Each line of the listing that includes "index" should be reported.

* [STORED DATA]:
========================================================================
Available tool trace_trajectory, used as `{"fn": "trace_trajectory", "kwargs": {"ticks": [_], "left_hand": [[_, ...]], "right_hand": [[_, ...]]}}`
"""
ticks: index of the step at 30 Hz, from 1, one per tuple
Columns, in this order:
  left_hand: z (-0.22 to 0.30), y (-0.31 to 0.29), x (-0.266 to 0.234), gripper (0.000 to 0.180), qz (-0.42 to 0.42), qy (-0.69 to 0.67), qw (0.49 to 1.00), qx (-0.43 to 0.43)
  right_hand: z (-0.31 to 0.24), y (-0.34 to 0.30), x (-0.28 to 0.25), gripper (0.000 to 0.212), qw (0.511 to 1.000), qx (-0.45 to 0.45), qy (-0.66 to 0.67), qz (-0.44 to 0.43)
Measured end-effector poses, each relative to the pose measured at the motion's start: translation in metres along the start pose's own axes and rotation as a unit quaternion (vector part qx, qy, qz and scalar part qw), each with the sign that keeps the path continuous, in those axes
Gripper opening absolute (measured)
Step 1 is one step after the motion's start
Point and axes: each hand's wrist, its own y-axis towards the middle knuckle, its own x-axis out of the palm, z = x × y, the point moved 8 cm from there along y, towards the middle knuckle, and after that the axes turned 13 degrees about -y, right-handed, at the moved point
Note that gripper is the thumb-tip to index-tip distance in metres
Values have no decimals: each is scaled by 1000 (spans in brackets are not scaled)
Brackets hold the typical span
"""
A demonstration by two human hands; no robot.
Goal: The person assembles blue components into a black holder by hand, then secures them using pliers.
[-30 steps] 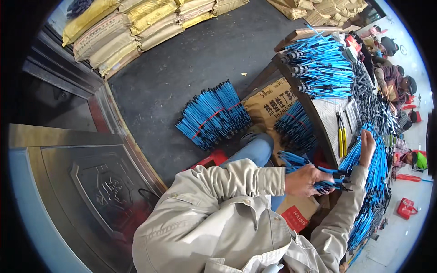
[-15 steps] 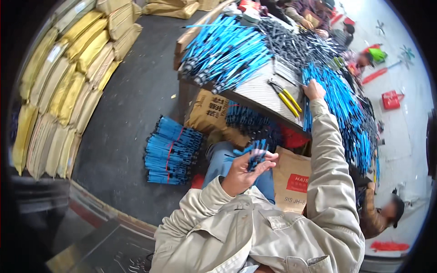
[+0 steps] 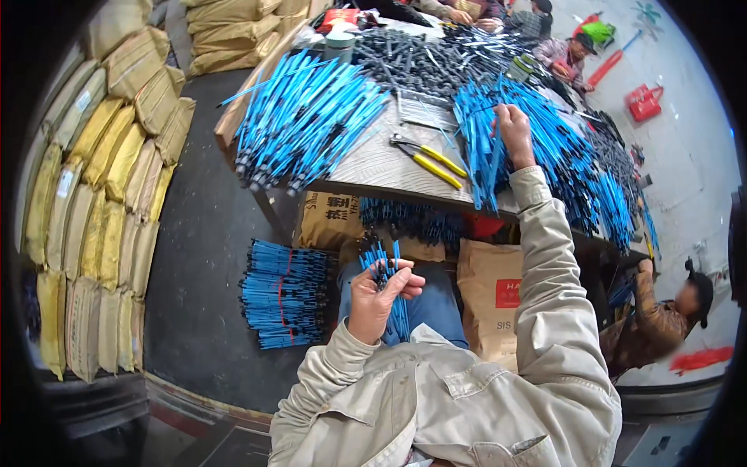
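Observation:
My left hand point(image 3: 380, 300) is closed around a small bundle of thin blue rods with black ends point(image 3: 398, 317), held upright over my lap. My right arm stretches out to a large heap of the same blue rods point(image 3: 556, 148) on the table. There the right hand point(image 3: 517, 138) has its fingers bent shut at the heap's left part; what they grip is hidden. Left of it on the tabletop lie yellow-handled cutting pliers point(image 3: 428, 159). Another pile of blue rods point(image 3: 299, 117) covers the table's left end, black ends toward me.
Dark parts point(image 3: 412, 62) are heaped at the back of the table point(image 3: 366, 167). Tied blue bundles point(image 3: 284, 296) lie on the floor at left, near stacked sacks point(image 3: 101, 210). A brown paper sack point(image 3: 486, 292) stands by my legs. Other people point(image 3: 657, 315) sit around the table.
The view has shifted, so the table shows lower and further left. My right hand has moved onto the heap from its near left edge. The bundle in my left hand has turned more upright.

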Motion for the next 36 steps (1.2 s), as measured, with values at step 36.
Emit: {"fn": "trace_trajectory", "kwargs": {"ticks": [36], "left_hand": [[23,49,40,31,68,-13,994,89]], "right_hand": [[-29,-31,78,4,887,-226,-402,-22]]}}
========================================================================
* [RESULT OF THE EXERCISE]:
ticks: index of the step at 30 Hz, from 1, one per tuple
Note that gripper is the thumb-tip to index-tip distance in metres

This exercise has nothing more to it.